Free Republic
Browse · Search
Smoky Backroom
Topics · Post Article

Skip to comments.

Government Goons Murder Puppies!The drug war goes to the dogs.
Reason ^ | April 2006 | Radley Balko

Posted on 04/05/2006 12:57:02 PM PDT by JTN

In the course of researching paramilitary drug raids, I’ve found some pretty disturbing stuff. There was a case where a SWAT officer stepped on a baby’s head while looking for drugs in a drop ceiling. There was one where an 11-year-old boy was shot at point-blank range. Police have broken down doors, screamed obscenities, and held innocent people at gunpoint only to discover that what they thought were marijuana plants were really sunflowers, hibiscus, ragweed, tomatoes, or elderberry bushes. (It’s happened with all five.)

Yet among hundreds of botched raids, the ones that get me most worked up are the ones where the SWAT officers shoot and kill the family dog.

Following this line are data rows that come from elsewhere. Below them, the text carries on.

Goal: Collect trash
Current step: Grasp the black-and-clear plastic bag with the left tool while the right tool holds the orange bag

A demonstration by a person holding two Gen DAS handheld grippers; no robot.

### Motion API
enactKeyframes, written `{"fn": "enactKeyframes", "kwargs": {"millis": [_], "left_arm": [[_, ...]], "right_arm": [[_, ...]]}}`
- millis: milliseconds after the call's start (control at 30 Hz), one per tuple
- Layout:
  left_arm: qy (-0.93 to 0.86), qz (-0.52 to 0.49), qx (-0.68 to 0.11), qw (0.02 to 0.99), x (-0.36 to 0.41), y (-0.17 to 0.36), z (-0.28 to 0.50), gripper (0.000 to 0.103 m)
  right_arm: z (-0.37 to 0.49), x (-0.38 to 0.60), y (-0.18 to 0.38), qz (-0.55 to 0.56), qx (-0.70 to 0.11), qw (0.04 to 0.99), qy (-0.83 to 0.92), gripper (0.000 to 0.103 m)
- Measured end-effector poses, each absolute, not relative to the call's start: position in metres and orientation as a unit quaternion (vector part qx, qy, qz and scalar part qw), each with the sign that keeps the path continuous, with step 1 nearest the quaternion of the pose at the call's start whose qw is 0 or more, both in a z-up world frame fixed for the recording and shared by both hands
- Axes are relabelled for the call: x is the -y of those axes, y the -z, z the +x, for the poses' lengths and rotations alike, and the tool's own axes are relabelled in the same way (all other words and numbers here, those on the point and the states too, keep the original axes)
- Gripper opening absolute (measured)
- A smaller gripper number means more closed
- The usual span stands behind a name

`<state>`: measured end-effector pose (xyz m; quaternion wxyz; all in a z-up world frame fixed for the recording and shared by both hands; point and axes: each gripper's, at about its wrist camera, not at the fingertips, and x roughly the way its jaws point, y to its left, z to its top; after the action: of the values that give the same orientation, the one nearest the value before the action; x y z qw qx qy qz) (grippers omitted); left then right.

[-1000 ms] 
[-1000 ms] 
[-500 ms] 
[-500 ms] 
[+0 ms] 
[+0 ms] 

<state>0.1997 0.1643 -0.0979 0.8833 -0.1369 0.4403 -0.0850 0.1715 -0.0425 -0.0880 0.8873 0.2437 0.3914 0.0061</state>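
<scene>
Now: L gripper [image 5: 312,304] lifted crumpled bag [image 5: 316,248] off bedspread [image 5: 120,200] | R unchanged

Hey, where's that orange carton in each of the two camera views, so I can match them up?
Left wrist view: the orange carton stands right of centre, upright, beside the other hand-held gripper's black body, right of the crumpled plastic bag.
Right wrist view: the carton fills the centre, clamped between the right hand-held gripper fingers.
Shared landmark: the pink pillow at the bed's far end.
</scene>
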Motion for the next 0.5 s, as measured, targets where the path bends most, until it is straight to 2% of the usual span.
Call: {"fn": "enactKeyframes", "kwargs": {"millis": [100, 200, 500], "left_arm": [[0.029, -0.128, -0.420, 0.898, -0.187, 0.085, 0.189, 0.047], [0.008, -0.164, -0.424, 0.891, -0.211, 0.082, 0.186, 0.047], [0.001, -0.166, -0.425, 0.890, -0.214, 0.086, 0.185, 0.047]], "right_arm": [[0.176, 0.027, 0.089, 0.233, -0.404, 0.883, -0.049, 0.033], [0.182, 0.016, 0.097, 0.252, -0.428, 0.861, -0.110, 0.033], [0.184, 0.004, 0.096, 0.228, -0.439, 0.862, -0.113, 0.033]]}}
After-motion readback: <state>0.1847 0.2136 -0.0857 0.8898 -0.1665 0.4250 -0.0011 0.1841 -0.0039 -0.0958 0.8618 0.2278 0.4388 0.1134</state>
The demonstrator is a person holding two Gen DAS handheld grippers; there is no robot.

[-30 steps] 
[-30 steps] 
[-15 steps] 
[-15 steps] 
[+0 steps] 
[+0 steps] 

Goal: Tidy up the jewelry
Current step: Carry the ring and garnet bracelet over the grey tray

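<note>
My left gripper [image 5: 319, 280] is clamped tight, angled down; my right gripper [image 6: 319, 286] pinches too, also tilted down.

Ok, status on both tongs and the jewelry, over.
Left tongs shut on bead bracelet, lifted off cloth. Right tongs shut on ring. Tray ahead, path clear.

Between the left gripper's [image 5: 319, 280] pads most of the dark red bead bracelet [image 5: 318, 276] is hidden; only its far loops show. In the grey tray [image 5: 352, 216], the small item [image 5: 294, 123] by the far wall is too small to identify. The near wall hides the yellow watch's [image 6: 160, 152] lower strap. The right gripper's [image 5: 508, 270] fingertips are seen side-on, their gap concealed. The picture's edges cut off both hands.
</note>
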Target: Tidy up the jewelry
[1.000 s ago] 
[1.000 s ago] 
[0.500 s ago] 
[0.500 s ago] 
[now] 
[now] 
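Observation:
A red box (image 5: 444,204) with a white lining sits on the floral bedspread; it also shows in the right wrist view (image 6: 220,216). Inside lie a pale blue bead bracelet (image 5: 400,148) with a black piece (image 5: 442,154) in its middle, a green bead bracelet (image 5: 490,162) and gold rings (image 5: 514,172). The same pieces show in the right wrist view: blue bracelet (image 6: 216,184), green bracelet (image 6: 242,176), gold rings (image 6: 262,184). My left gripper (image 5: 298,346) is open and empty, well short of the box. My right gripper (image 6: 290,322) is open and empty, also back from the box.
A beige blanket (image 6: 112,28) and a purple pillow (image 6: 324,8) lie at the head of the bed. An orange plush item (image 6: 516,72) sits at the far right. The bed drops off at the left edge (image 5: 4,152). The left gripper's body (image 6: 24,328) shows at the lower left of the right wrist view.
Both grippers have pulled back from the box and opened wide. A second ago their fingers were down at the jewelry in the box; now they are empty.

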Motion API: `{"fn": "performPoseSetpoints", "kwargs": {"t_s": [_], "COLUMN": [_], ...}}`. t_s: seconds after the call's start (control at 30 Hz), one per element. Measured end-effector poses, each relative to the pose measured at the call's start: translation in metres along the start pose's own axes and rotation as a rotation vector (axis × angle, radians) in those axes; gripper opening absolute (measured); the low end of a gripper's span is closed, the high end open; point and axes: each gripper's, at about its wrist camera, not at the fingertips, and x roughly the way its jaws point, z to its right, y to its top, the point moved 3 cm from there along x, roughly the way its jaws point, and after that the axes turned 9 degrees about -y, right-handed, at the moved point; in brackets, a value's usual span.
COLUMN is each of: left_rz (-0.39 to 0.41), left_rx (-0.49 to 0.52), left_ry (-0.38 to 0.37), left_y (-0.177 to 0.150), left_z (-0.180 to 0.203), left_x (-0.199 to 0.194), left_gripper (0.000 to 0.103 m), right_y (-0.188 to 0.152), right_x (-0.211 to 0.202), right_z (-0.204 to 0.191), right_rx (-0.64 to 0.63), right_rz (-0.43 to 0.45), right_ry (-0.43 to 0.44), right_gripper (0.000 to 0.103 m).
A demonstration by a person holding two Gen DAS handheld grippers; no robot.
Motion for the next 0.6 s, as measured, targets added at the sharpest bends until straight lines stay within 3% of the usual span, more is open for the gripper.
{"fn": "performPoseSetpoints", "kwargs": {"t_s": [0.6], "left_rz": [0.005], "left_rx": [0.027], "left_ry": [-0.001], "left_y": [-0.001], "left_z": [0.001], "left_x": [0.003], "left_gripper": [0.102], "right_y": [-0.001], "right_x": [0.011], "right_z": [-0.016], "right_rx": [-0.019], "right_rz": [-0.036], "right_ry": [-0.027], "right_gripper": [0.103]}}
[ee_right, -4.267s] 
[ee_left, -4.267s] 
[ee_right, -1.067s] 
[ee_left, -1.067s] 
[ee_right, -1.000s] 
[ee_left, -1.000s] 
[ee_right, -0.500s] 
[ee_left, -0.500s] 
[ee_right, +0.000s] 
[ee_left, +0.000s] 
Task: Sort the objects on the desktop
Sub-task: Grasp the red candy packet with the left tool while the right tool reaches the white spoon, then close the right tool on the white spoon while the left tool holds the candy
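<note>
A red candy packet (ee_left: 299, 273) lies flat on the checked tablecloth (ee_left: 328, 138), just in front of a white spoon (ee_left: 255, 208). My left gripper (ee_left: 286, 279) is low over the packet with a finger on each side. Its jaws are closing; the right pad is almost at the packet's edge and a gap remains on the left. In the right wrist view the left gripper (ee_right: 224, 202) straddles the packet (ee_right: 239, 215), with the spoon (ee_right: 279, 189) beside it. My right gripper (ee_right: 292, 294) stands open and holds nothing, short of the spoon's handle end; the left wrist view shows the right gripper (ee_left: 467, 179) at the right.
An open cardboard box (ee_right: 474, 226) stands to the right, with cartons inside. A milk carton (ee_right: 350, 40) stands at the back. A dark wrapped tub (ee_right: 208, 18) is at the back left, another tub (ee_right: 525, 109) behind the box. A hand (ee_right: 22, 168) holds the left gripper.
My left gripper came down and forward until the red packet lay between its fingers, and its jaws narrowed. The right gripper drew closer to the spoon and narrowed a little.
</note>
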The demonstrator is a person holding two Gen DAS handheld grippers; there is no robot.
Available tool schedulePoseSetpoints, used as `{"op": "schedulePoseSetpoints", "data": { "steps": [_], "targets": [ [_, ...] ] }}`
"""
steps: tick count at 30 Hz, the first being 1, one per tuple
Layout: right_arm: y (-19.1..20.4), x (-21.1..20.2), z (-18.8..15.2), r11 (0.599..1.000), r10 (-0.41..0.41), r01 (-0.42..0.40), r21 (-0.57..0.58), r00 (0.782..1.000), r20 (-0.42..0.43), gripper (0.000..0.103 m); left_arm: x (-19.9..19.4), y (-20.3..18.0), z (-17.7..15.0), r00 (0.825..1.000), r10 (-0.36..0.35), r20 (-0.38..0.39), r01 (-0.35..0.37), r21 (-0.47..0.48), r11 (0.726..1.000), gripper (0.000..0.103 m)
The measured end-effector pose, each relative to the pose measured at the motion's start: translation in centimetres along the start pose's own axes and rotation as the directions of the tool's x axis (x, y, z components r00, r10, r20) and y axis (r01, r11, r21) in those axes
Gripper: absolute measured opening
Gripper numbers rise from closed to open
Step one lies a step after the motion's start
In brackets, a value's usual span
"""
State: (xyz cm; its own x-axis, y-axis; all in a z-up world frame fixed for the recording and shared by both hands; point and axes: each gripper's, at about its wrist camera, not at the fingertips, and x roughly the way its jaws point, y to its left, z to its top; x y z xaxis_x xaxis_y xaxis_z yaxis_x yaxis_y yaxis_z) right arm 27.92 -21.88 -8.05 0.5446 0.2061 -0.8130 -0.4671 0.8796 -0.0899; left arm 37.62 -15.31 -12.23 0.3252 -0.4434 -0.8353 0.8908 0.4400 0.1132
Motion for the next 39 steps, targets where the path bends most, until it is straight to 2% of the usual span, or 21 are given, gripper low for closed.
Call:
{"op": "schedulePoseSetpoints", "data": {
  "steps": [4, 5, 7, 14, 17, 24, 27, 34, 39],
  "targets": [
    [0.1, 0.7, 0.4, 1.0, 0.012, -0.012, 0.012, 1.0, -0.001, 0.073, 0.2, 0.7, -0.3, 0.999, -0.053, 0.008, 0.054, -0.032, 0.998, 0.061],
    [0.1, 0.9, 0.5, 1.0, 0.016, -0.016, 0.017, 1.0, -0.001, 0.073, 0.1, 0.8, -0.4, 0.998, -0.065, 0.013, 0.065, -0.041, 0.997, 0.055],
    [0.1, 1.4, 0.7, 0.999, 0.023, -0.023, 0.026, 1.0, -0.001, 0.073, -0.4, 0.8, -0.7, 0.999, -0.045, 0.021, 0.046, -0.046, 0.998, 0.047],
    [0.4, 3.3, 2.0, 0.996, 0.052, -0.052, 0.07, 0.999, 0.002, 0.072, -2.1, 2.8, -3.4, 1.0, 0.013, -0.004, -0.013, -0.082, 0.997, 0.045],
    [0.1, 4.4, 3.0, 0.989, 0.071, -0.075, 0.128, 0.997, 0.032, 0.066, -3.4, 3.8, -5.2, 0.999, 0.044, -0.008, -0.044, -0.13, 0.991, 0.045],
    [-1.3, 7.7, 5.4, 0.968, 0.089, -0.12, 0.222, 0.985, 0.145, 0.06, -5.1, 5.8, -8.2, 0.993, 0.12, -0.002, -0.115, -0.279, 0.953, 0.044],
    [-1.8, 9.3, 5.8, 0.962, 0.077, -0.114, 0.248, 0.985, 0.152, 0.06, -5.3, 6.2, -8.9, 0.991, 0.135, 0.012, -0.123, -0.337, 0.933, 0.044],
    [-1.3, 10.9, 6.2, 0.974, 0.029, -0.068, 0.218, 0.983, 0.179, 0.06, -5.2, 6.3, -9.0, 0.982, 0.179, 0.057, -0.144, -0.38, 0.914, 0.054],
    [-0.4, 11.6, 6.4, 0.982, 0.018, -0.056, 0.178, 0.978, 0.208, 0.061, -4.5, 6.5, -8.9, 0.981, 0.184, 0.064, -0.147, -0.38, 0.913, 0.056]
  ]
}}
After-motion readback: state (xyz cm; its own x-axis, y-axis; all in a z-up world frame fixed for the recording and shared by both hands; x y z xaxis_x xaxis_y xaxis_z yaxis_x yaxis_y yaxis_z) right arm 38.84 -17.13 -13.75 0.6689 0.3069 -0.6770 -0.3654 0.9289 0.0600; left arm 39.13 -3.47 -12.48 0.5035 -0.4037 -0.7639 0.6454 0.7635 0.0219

I have two dogs, which may have something to do with it. But I’m not alone. A colleague tells me that when he and other libertarian commentators speak about the 1993 raid on the Branch Davidian compound in Waco many people tend to doubt the idea that the government was out of line when it invaded, demolished, and set fire to a home of peaceful and mostly innocent people. But when the speaker mentions that the government also slaughtered two dogs during the siege, eyes light up, the indifferent get angry, and skeptics come around. Puppycide, apparently, goes too far.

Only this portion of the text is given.